You''d have to do that for a standard type too. If your intention is making a user type that''s just like an int, this is consistent behavior:
int a = 4;
int b = a; // b = 4;
a = 2; // b still = 4

quote:

i''d have to do that every time nr changes, which would be a major pain in the butt, when i would like to just use "nr" by itself whenever needed, y''know?


Then what you''re talking about is a reference. I have no idea how to overload for references, it''s something that maybe you should try. I''m sure this would work:
MyType blah;
MyType &ref = blah; // from now on, ref acts just like blah & vice versa

But I''m pretty sure this wouldn''t:
int &ref = blah; // where blah is still a MyType

quote:

but im under the impression that this isnt possible, heh
i really wish i knew how the STL programmers went about this (stl string variables, for instance)

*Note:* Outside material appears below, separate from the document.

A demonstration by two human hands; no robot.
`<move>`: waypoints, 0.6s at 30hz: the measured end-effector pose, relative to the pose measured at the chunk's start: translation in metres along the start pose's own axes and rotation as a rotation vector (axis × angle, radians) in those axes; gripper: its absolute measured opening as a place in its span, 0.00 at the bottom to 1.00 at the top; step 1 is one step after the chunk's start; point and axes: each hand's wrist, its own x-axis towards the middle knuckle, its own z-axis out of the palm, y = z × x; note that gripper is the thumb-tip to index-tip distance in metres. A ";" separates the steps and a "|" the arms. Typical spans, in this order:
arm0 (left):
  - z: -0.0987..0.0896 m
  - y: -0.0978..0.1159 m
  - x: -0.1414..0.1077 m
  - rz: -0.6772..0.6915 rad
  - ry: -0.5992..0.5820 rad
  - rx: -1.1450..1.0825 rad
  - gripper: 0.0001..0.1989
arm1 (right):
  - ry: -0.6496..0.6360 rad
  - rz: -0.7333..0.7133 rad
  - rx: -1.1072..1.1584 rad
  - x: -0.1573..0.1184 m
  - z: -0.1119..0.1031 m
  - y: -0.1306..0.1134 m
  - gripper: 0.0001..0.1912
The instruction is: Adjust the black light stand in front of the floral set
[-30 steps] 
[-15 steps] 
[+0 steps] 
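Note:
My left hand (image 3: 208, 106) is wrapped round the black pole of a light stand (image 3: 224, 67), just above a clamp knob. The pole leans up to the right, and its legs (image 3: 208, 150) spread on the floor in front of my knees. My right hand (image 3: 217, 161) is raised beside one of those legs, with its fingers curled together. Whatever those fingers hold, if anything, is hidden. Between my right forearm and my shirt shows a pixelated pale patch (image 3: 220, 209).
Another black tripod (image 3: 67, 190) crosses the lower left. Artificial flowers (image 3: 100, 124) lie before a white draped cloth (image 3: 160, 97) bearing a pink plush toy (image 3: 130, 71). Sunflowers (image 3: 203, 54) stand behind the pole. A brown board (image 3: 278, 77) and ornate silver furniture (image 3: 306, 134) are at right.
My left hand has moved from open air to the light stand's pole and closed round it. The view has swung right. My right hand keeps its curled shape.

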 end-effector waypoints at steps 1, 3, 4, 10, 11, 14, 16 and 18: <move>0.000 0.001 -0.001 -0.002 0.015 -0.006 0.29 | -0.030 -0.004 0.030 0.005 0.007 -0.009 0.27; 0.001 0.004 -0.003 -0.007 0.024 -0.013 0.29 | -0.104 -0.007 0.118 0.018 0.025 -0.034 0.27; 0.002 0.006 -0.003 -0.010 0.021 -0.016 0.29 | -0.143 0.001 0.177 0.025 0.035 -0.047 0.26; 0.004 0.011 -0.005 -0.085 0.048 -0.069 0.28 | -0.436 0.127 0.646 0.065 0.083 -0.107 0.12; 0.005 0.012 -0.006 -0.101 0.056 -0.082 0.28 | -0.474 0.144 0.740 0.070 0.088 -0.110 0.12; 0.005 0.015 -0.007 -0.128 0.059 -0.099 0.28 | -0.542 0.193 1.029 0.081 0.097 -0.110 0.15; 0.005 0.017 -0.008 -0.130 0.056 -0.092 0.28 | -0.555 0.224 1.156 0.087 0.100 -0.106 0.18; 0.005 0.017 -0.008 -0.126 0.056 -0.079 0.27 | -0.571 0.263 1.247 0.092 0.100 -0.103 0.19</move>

Lucky for you STL has almost no object code; everything''s inlined in the headers. Just open the header files and start digging. Sure, the variable names might be scary, but that shouldn''t scare bad-ass coders like ourselves.

quote:

or then again, is it possible in any way to maybe "overload" a normal variable with a class''s functions? im seriously doubting it, but..


No idea what you''re saying here. By variable do you mean "built-in type"?, as in class MyClass : public int? If you do, the answer is no.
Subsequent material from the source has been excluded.